The quest for more robust funding of Idaho’s roads, bridges and highways could someday include use of so-called “black box” data tracking technology, something under discussion as well in a number of other states.
“I’d say that all options are on the table,” Sen. Bert Brackett, R-Rogerson, chairman of the Idaho Senate Transportation Committee, told IdahoReporter.com, about black box technology, which are devices in motor vehicles that track every mile driven and then transmit that data to government agencies. “I need to know more about it,” he stated, “but it is my understanding that Oregon has done a pretty good job with this.”
For nearly five years, Idaho officials have been studying what the state needs in order to adequately maintain and expand the state’s transportation infrastructure. Lt. Gov. Brad Little, who headed Gov. Butch Otter’s Task Force on Modernizing Transportation Funding between 2009 and 2011, has been calling for road and bridge upgrades for at least the last two years.
The task force estimated a $543 million tab to fix all of Idaho’s current problems, with $262 million of that just to retain the status quo on road and bridge conditions.
“I’m still using that old saying from the Mr. Goodwrench advertisements,” Little told IdahoReporter.com. “You can pay me now or you can pay me later, and it’ll be more expensive to pay me later.”

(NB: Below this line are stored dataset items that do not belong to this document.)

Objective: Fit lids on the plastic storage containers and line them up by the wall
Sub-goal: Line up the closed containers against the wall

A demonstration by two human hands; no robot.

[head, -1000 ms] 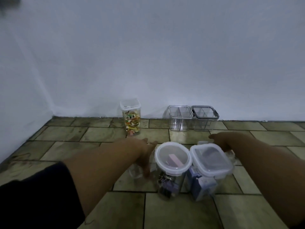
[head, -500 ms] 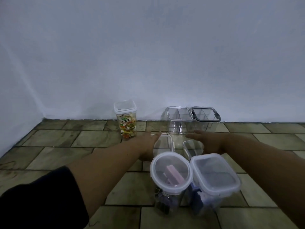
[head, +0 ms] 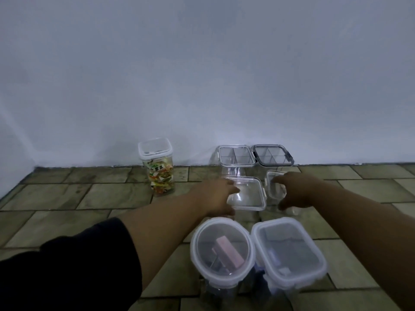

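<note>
Both hands gripped clear containers short of the white wall (head: pixel 202 75).
Left hand (head: pixel 214 197) held the clear square lidded plastic container (head: pixel 247 195); right hand (head: pixel 296 190) clasped the smaller clear plastic container (head: pixel 272 187); bare stone-tiled floor (head: pixel 101 194) lay open leftward.

Six clear plastic containers on tiled floor. By the wall: tall lidded tub (head: pixel 159 167) of colourful packets, well left of two divided boxes touching side by side, clear-lidded (head: pixel 235 157) and dark-rimmed (head: pixel 272 156). Mid-floor: two empty clear boxes, left lidded (head: pixel 247 195), right (head: pixel 277 189) partly hidden. Nearest: round-lidded jar (head: pixel 221 250) touching rectangular lidded tub (head: pixel 288 252).
</note>
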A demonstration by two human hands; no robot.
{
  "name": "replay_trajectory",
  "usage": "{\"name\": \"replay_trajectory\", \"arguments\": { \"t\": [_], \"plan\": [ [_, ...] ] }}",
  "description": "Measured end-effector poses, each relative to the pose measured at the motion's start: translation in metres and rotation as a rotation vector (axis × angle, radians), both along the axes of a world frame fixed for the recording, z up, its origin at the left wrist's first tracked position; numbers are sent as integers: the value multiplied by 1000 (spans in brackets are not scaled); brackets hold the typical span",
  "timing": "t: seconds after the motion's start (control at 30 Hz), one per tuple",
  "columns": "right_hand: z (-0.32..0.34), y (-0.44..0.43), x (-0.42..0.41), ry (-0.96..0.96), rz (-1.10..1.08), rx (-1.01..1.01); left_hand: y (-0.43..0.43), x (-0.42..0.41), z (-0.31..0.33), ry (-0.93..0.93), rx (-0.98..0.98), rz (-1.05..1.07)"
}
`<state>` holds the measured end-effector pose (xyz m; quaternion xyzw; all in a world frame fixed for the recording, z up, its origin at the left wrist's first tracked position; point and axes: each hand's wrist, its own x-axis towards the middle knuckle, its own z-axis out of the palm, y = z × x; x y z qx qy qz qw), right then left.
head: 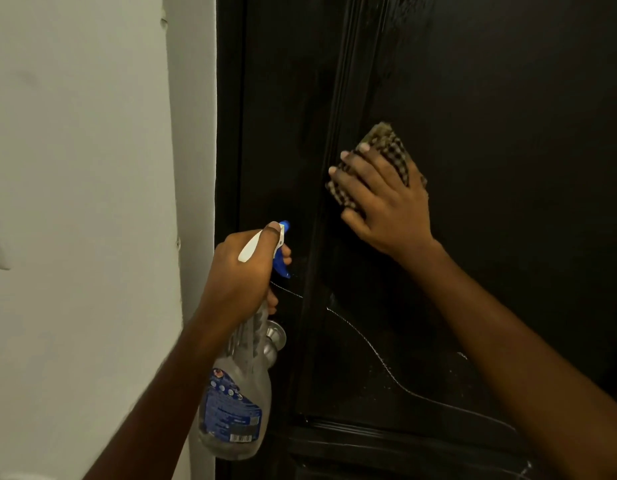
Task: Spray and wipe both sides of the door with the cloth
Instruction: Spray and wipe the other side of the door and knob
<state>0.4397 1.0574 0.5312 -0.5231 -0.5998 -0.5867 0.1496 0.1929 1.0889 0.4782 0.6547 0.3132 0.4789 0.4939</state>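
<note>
Our hands split the work: the left hand (241, 268) curls round the neck of the spray bottle (236, 403) just above the doorknob (274, 336), while the right hand (383, 199) lies spread, pressing the cloth (386, 140) flat on the door (508, 98), up and right of the doorknob. White streaks (376, 355) run right of the doorknob, below the cloth, so we judge the right hand nearer and its next wipe downward.

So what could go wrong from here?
1. The spray bottle in the left hand hangs in front of the door knob; a swing could knock it.
2. Its nozzle sits near the edge of the door, so spray may reach the white wall.
3. The right hand covers only part of the checked cloth, which could slip.
</note>
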Motion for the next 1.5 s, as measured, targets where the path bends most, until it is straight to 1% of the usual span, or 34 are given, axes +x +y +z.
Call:
{"name": "replay_trajectory", "arguments": {
  "t": [0.07,0.13,0.17,0.27,0.33,0.4,0.47,0.57,0.6,0.67,0.7,0.77,0.87,0.9,0.97,1.0,1.03,1.17,1.2,1.23,1.27,1.37,1.4,1.43,1.5],
  "plan": [
    [-5,7,-10,73,36,50,3,-3,-3,-38,30,5],
    [-34,8,-11,67,76,-43,4,-7,-7,-92,30,1],
    [-52,7,-10,21,84,-135,5,-10,-8,-119,27,-16],
    [-95,-4,-4,-196,39,-406,9,-16,-7,-159,26,-43],
    [-94,-5,1,-273,27,-479,11,-20,-4,-158,37,-43],
    [-74,-1,6,-274,44,-428,12,-22,-3,-153,33,-60],
    [-38,2,9,-184,69,-265,13,-21,-1,-162,25,-70],
    [5,5,-2,-26,22,-4,17,-17,-4,-146,26,-66],
    [6,6,-8,29,2,51,17,-16,-4,-153,17,-71],
    [-10,9,-17,133,-25,86,17,-13,-5,-164,1,-73],
    [-26,9,-19,157,-35,68,17,-12,-7,-165,-3,-71],
    [-70,3,-16,115,-65,-40,16,-10,-10,-169,-1,-76],
    [-133,-15,4,-111,-108,-308,17,-7,-16,-146,60,-92],
    [-146,-21,13,-168,-107,-367,17,-6,-18,-147,62,-103],
    [-149,-30,26,-189,-93,-398,18,-5,-21,-158,47,-140],
    [-143,-34,30,-151,-94,-365,18,-4,-23,-160,48,-164],
    [-135,-36,30,-71,-104,-288,18,-4,-24,-152,50,-186],
    [-94,-22,12,438,-132,233,17,1,-29,-129,34,-272],
    [-93,-14,4,510,-125,319,17,3,-33,-115,10,-284],
    [-97,-6,-2,533,-117,362,16,5,-37,-99,-17,-297],
    [-107,-1,-6,507,-106,356,15,7,-42,-91,-40,-312],
    [-152,-6,1,269,-98,147,12,12,-63,-13,2,-268],
    [-166,-12,8,221,-102,101,9,13,-70,17,18,-253],
    [-177,-17,14,208,-109,92,5,13,-77,41,20,-248],
    [-193,-22,21,260,-123,158,-1,13,-91,68,39,-256]
  ]
}}
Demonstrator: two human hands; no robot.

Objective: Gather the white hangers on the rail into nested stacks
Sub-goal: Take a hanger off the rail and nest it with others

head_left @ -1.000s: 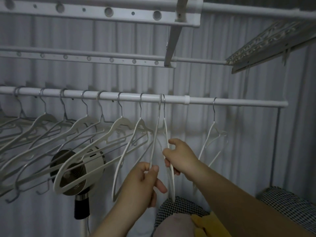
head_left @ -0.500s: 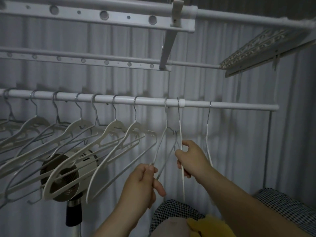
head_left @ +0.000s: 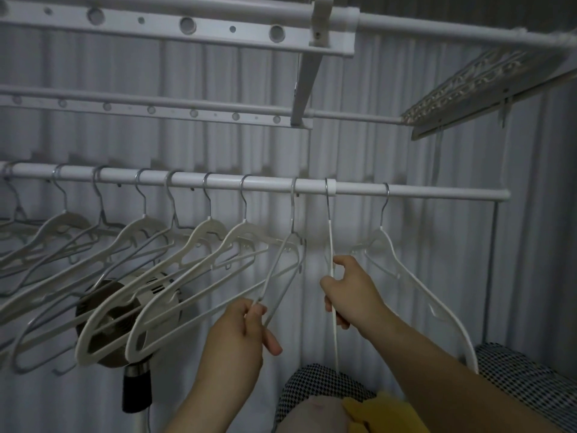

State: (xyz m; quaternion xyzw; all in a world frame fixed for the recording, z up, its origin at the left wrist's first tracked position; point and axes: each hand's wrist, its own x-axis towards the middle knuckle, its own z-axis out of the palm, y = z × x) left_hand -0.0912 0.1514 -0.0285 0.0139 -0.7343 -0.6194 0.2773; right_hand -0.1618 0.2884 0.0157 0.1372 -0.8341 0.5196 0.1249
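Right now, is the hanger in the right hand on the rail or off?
On: hanger hook loops over the rail; right hand grips it.

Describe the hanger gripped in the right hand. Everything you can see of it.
The hanger is thin and white, plastic by the look, turned edge-on to the camera so it shows as a narrow, near-vertical strip. Its grey metal hook sits over the white rail, on a white sleeve there. The right hand grips it about midway. It hangs apart from the neighbouring hanger pinched by the left hand.
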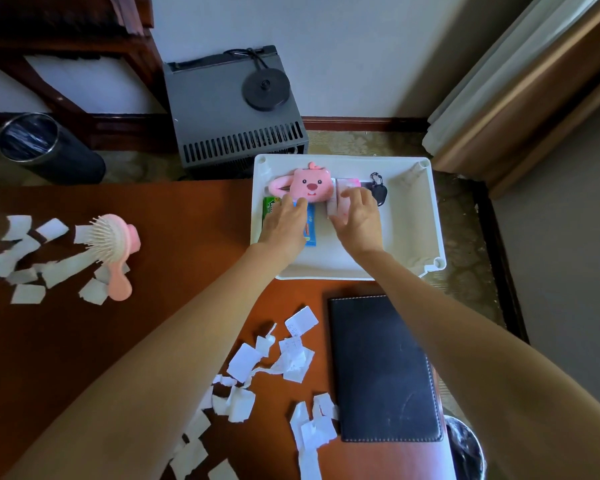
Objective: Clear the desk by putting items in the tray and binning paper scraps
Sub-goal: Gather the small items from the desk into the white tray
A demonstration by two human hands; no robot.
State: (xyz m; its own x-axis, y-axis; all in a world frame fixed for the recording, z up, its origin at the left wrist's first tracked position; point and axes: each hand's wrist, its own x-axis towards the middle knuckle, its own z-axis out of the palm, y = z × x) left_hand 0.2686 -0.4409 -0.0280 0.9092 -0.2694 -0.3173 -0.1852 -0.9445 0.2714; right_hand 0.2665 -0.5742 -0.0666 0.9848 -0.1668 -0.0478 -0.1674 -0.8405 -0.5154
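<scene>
While two hands are lying in the one white plastic tray (pixel 430 209) at the far right corner of the brown wooden tabletop (pixel 187 237), the left hand (pixel 281 221), fingers nearly straight, is resting on a blue tube (pixel 310 225) and touching one pink plush animal (pixel 309 185). The right hand (pixel 357 216), fingers slightly bent, is covering a pink-and-white packet (pixel 346 184); its grip is unclear. One pink hairbrush (pixel 113 244) is lying among torn white paper scraps (pixel 25 251) near the left edge.

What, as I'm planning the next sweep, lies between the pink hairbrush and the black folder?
In the head view, the left forearm crosses between the pink hairbrush and the black folder, with torn paper scraps beside the folder.
</scene>
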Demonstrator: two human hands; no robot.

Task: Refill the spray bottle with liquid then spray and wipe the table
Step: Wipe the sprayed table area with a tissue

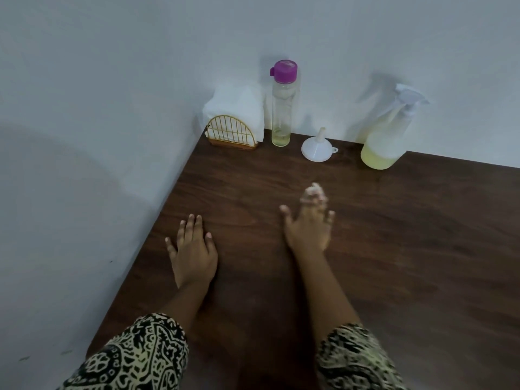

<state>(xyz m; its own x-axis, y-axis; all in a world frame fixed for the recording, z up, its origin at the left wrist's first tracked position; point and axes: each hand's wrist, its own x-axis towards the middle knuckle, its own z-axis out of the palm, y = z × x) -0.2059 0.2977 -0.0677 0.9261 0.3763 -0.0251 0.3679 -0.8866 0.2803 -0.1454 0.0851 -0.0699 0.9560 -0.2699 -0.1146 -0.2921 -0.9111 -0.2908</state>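
Note:
A spray bottle [387,136] with a white trigger head stands at the back right of the dark wooden table [408,249], with pale yellow liquid in its lower part. A tall clear bottle [282,108] with a purple cap stands at the back, nearly empty. Between them a white funnel [316,149] rests mouth down. My left hand [192,254] lies flat on the table with its fingers apart and holds nothing. My right hand [308,226] is blurred over the middle of the table, and its middle fingers press on a small pale wad that looks like a tissue [313,190].
A gold wire holder [232,133] full of white tissues stands in the back left corner against the wall. Walls close off the table's left and far sides. Patterned sleeves cover both my forearms near the bottom of the view.

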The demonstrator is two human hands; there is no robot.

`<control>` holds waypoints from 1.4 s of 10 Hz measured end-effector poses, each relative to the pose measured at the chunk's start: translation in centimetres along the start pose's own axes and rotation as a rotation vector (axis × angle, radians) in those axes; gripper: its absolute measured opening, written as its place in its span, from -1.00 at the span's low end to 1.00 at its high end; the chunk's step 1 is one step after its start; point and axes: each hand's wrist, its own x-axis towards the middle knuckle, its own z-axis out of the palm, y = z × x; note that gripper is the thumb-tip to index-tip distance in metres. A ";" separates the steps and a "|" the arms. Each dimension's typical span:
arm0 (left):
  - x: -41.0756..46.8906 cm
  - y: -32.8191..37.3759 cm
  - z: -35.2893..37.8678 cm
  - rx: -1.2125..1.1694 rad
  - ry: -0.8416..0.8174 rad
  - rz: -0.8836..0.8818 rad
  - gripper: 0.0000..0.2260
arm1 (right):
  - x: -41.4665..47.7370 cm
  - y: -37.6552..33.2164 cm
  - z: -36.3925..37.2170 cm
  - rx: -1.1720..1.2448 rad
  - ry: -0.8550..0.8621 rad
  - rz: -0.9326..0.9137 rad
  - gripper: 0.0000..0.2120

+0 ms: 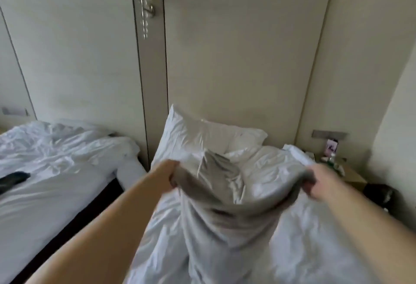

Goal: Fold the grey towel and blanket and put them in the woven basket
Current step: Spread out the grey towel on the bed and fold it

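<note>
Head: L hand (172,176) & R hand (315,185) grip grey towel (225,193) edge.

From my feed the grey cloth (227,205) is plain, with no pattern, and paler where light catches its folds. It shows against a plain white duvet (276,164) and a white pillow (202,133). The neighbouring bed's sheet (56,171) is white too, with a black object (13,179) on it and a near-black base (94,214). I read the wall panels (236,47) as pale cream-beige and the bedside table (353,176) as light tan.
</note>
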 end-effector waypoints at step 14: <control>-9.3 -42.7 -26.3 0.598 0.213 -0.440 -0.59 | -40.2 40.5 -5.2 -0.398 0.835 0.830 -0.83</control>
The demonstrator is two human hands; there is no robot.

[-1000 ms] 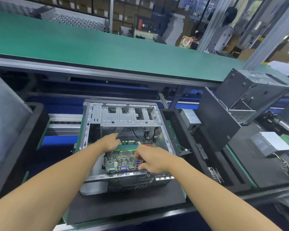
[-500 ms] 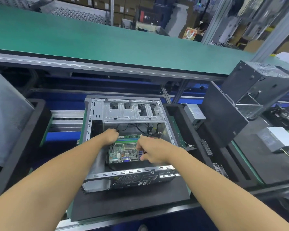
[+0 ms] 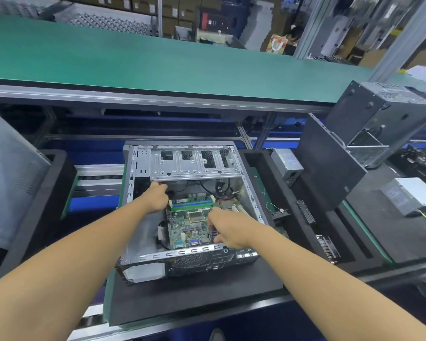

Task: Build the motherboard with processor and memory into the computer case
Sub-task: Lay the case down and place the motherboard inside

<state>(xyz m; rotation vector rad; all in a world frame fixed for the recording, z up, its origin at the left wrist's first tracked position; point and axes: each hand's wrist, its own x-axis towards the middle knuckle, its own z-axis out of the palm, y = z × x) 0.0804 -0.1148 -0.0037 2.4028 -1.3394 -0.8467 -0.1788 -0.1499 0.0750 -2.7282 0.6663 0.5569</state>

The task force heard testimony from national experts, officials from state and local governments, transportation-related organizations and members of the public. “We summarized our findings in a report back at the end of 2011,” Little told IdahoReporter.com. “In 2012, I met with the appropriate legislative committees about this as well.”
In March, near the end of this year’s legislative session, Brackett presented to the House Transportation and Defense Committee several legislative proposals that would raise taxes in the state by more than $200 million a year. Noting at the time that Idaho suffers from a shortfall “in both maintenance and new construction” of highways, his proposals included tax increases on both vehicle sales and rentals; an increase in the statewide fuel tax; increased taxes on the sale of automotive tires and batteries; and increased vehicle and driver’s license fees.
Those proposals didn’t advance very far before the legislative session adjourned for the year, but Brackett says that the effort was still worthwhile. “The purpose of introducing the legislation at that time was to get a discussion started about transportation funding, and for those purposes it was very useful.”
For his part, Little has consistently called for a “user pay” transportation system in the state, where those who use the roads the most are the ones who pay for them the most. Brackett’s proposals to raises taxes on vehicles and other vehicle-related consumer products fit this “user pay” paradigm.
Similarly, black box technology can be used to advance the user pay approach as well. As the devices track every mile driven on a vehicle and record the mileage, that data can then be reported to government agencies and vehicle owners can be taxed on a “per mile driven” basis.
Last year the U.S. Senate passed legislation authorizing a $90 million program to test the black box devices, but the U.S. House of Representatives defeated the measure. Despite this, Oregon, as Brackett noted, has already begun using the technology to generate more highway funding. Other states that have either begun pilot programs with black boxes or are considering the use of the devices include Nevada, California, Maryland, Pennsylvania, Virginia and Florida.
Little told IdahoReporter.com that the per-gallon fuel tax is becoming a less reliable source of transportation funding, mainly because vehicles have for many years been on a trajectory of consuming less fuel per mile.
Brackett wonders if taxing drivers by the miles driven could be a solution, but the use of black box devices is fraught with challenges. “Obviously one of the immediate concerns that would have to be addressed is the issue of people’s privacy,” Brackett said.
So will black boxes soon be a part of Idaho’s future?
“Conventional wisdom says you don’t raise taxes in an election year,” Brackett said of looking ahead to the 2014 session of the Legislature. “But the problem of funding is urgent, and what we really need is a grassroots effort of people across the state to tell their legislators to take a serious look at this. We need to consider our options, but we need to do it carefully.”